The simple words of a Sunday school lesson taught long ago helped me root out those festering patterns of resentment.
Forgiveness is a way of showing Jesus’s love to those who have hurt us.
What I was attributing to a mere inability to keep in the front of my mind an offense that was better left unremembered was actually a refusal to love as Jesus first loved me. What I was accepting as a tendency not to be easily offended was in truth a delusion that others didn’t deserve from me what I had been so graciously given by Christ. I needed a frank and serious encounter with the gravity of what my situation would be without Christ’s work of forgiveness and atonement.

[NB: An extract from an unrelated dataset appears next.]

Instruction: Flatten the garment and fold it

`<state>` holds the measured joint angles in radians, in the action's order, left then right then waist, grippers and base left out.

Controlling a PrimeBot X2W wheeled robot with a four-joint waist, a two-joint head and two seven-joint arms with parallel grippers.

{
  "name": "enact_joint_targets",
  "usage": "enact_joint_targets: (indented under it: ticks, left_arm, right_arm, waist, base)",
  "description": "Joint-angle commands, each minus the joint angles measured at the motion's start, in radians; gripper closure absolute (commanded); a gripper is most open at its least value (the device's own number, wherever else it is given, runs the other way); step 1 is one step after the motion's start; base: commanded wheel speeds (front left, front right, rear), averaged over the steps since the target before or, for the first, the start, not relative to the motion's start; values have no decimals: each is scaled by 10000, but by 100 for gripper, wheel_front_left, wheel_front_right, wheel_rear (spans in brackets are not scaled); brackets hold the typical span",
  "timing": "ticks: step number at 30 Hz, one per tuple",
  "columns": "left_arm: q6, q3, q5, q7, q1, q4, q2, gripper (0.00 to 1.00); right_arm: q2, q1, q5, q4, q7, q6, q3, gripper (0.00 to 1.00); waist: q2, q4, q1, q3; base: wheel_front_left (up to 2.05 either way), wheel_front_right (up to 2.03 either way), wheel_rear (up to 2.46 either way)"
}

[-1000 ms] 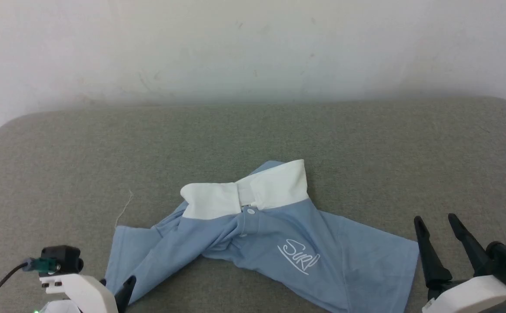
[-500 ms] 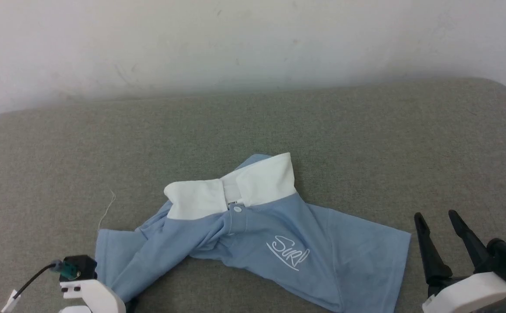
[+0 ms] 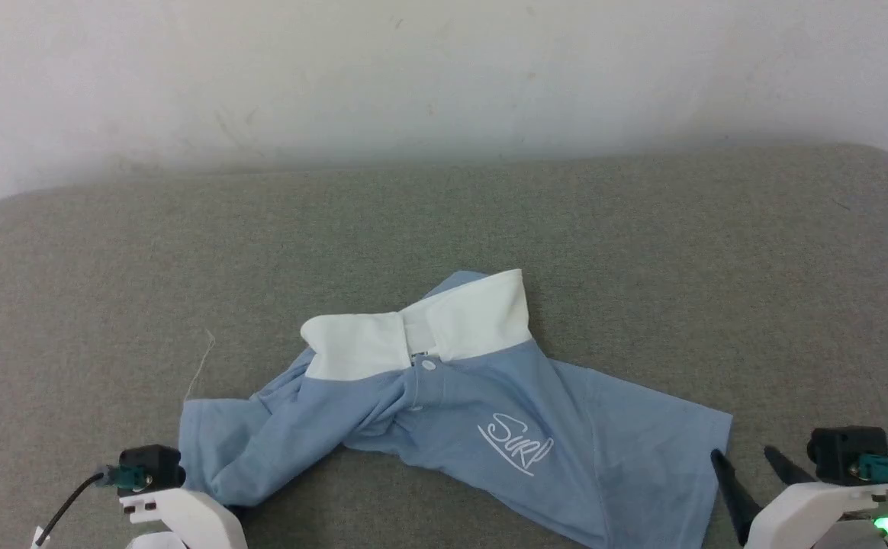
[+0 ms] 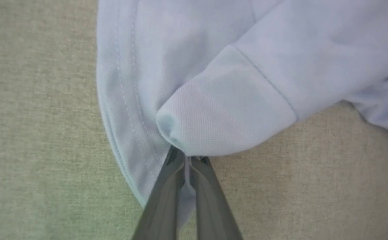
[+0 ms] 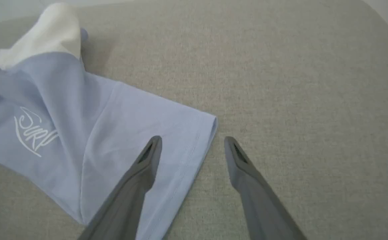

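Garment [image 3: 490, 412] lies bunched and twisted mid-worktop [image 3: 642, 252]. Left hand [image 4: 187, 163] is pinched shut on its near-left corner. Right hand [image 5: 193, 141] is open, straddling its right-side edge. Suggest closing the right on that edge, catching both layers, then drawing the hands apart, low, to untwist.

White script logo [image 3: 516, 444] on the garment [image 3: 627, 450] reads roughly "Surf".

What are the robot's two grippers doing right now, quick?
Left gripper: jaws shut on a bunched edge of the shirt.
Right gripper: jaws open, holding nothing, poised at the shirt's sleeve hem.
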<state>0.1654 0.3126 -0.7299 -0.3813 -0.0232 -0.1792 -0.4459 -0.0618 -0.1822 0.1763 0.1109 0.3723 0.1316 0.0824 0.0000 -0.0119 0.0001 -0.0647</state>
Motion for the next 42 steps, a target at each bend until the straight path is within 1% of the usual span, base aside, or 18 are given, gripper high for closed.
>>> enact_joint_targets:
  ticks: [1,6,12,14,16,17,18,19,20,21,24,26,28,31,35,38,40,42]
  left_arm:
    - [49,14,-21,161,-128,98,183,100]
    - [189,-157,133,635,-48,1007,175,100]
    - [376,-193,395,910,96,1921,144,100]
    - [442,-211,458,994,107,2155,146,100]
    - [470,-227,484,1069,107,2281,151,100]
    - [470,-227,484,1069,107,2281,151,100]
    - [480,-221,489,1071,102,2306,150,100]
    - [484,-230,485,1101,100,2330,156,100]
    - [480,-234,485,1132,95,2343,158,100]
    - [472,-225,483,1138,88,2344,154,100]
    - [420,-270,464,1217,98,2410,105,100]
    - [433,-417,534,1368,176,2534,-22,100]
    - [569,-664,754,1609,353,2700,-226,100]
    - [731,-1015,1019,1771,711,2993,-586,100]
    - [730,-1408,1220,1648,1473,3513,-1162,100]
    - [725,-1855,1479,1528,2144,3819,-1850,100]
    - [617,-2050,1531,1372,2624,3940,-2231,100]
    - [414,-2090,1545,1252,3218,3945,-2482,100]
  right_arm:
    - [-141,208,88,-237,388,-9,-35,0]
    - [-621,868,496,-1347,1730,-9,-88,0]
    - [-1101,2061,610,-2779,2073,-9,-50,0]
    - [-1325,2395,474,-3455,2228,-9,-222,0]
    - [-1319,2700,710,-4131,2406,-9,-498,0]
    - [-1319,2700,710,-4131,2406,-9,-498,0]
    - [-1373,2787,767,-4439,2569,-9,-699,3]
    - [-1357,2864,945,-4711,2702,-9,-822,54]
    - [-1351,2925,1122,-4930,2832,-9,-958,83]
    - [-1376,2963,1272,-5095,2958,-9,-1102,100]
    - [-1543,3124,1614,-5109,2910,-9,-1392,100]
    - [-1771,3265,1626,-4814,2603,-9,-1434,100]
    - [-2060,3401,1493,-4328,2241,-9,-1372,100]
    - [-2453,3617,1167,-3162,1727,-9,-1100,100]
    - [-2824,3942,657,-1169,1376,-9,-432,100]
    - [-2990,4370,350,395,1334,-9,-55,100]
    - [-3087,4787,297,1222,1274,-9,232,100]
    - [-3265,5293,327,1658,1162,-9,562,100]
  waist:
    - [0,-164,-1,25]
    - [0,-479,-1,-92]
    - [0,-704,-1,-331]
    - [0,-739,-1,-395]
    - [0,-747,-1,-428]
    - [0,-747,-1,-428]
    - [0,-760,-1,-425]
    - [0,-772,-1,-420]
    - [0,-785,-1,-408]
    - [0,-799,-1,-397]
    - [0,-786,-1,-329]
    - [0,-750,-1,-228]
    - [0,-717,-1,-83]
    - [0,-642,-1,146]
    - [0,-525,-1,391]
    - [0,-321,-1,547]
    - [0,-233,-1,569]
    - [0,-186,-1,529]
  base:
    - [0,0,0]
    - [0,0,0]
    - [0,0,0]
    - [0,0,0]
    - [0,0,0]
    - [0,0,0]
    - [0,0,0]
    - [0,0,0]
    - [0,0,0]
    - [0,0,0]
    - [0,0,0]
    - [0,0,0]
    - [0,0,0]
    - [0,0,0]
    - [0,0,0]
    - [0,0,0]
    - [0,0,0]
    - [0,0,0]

God so willingly provided that encounter just when I needed it. Here it was in the Sunday School lesson on forgiveness, leaping off the pages of my Bible as I read first the account of Joseph and his brothers (Genesis 50) and then the crucifixion account in Luke 23. Jesus’s grace and mercy invading my prison, overlooking the sin—the sins against him—that bound me to an eternity of damnation, releasing me from my chains and presenting me faultless before the throne. What grounds do I have to withhold forgiveness or to treat it with such triviality that I let it sit unaddressed in my heart? It was time to lay an ax to that root of bitterness and unforgiveness. I needed to be intentional about forgiveness, addressing situations immediately. And I had a bit of a list to get started on.
Jesus’s work of forgiveness serves as an act of war against the norm of this fallen world. We are surrounded by brokenness—and to be clear, I’m referring to lives damaged and not a euphemism for sin.

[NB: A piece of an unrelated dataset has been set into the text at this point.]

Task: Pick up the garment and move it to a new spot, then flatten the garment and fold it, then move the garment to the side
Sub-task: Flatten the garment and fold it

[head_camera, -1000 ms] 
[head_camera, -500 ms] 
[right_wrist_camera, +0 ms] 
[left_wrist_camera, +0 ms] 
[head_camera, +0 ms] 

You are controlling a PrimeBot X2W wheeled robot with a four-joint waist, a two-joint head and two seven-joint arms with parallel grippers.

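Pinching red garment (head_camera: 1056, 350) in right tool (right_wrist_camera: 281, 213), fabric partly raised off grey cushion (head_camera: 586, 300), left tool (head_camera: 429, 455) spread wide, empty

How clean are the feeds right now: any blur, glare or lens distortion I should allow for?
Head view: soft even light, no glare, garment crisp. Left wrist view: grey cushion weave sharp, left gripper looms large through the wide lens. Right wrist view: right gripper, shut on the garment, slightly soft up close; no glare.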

Sometimes it erupts in rage or defiance or selfward aggression or triumph in immorality; usually it festers in distrustfulness, secretiveness, cold aloofness, prejudice, oppressive practices, loneliness, seething bitterness. Sin wields a deadly weapon and in the rubble is a world of people already dead but still writhing from the infection that has set in.
This is the norm. But Christ, “in whom we have redemption, the forgiveness of sins“ (Colossians 1:14), his saving work brings back to life the corpses that litter the earth. The ones reborn, the supernaturally created new beings, children of God, each one of them has been transformed by the love and forgiveness of Jesus through his mercy and grace.

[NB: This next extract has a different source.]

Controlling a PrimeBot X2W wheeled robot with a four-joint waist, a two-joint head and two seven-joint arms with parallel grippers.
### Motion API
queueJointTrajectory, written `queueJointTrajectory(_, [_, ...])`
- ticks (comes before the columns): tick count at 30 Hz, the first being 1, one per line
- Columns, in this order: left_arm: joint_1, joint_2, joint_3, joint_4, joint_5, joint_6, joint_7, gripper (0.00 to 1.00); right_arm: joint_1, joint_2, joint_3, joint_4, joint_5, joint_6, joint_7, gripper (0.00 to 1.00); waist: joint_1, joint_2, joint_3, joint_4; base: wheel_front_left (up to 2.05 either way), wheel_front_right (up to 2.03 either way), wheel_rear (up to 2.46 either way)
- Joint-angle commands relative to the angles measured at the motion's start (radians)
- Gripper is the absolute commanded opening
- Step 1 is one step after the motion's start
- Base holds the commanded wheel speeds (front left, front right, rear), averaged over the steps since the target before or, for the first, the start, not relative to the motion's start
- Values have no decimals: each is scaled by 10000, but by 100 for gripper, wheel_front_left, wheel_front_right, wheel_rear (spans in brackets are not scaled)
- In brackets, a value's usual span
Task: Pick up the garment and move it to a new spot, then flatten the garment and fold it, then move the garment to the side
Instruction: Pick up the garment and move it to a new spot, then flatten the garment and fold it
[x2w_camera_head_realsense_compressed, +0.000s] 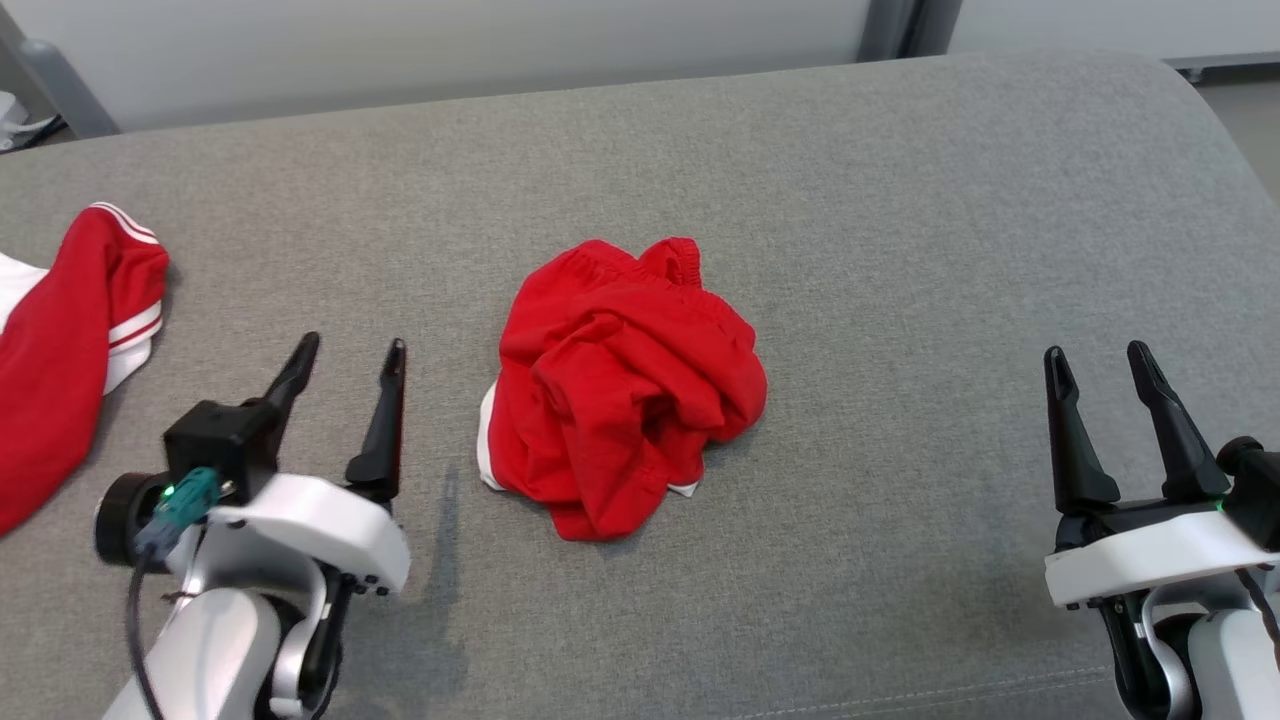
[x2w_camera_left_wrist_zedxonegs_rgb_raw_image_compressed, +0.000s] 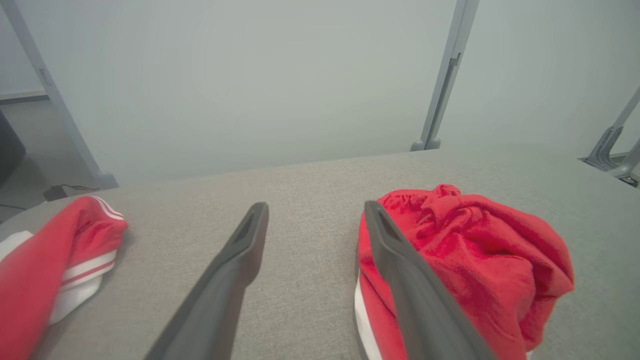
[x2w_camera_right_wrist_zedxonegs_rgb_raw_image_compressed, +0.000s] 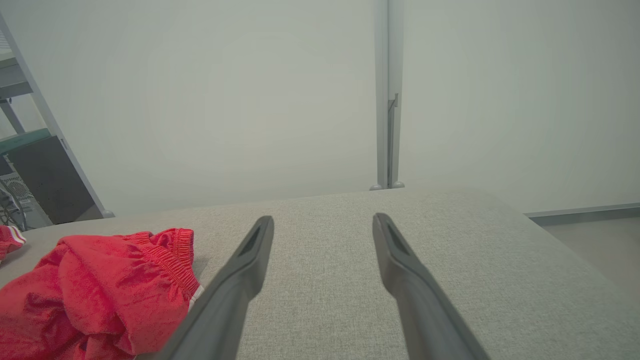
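The garment (x2w_camera_head_realsense_compressed: 620, 385) is a red pair of shorts with white trim, lying crumpled in a heap at the middle of the grey cushioned surface (x2w_camera_head_realsense_compressed: 850, 200). My left gripper (x2w_camera_head_realsense_compressed: 352, 347) stands open to the left of the heap, apart from it, with nothing between its fingers. From the left wrist view the garment (x2w_camera_left_wrist_zedxonegs_rgb_raw_image_compressed: 480, 265) lies just right of the open left gripper (x2w_camera_left_wrist_zedxonegs_rgb_raw_image_compressed: 316, 210). My right gripper (x2w_camera_head_realsense_compressed: 1098, 352) is open and empty far to the right. In the right wrist view the garment (x2w_camera_right_wrist_zedxonegs_rgb_raw_image_compressed: 100, 290) lies left of the right gripper (x2w_camera_right_wrist_zedxonegs_rgb_raw_image_compressed: 322, 222).
A second red garment with white stripes (x2w_camera_head_realsense_compressed: 70, 340) lies at the left edge of the surface, also seen as a red and white cloth (x2w_camera_left_wrist_zedxonegs_rgb_raw_image_compressed: 55, 265) in the left wrist view. Behind the surface stand a pale wall and grey metal posts (x2w_camera_left_wrist_zedxonegs_rgb_raw_image_compressed: 445, 75).
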Motion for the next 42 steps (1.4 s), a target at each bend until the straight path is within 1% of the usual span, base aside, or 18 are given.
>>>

The world thinks power is in withholding forgiveness; God restores kingdom order with forgiveness.
So am I prone to forget offenses and must work harder than others to be more intentional about forgiving? Or am I dismissing the weightiness of the work of grace that was done for me because I don’t think it matters? It doesn’t matter whether I think about what has occurred in an incident that causes hurt, grief and separation, and so I don’t extend grace and forgiveness to others. More than just lack of intentionality; this is arrogance, which I need to repent of. It causes me to fall short of grace. It’s a far cry from that simple definition from the lesson: showing Jesus’s love to those who have hurt me.
Forgiving others attacks the decay and rot and brokenness of sin, its presence and power, and the blows I strike against the norms of this world are done in the power of the Spirit which has been granted to me in my inner being, “so that Christ may dwell in my heart through faith—that I, being rooted and grounded in love, may have strength to comprehend with all the saints what is the breadth and length and height and depth, and to know the love of Christ that surpasses knowledge, that I may be filled with all the fullness of God” (Ephesians 3:14-19, pronouns changed).
It’s like a powerful, effective antibiotic treating an infection—times seven, or maybe seventy times seven (Matthew 18:22).